#### EXERCISE:
With the pictures removed, the data below must be transcribed in full and exactly.

--- SOURCE DATA Enclosed Below ---

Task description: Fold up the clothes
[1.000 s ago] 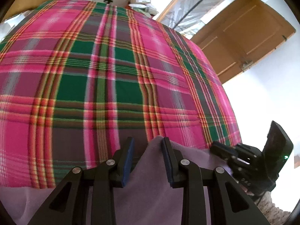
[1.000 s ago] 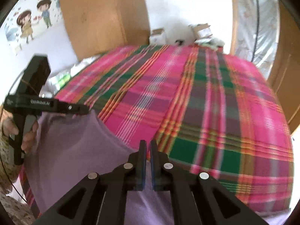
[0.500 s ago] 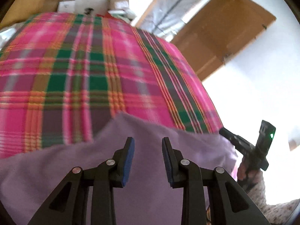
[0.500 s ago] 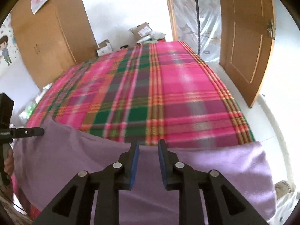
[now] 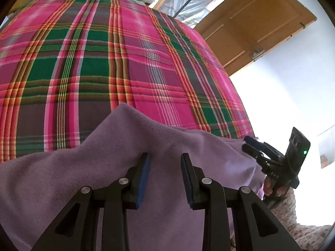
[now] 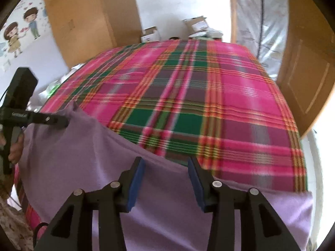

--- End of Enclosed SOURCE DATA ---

#### ANSWER FOR THIS EXERCISE:
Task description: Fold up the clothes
[1.000 s ago] 
[1.000 s ago] 
[0.500 s ago] 
[0.500 s ago] 
[now] 
[now] 

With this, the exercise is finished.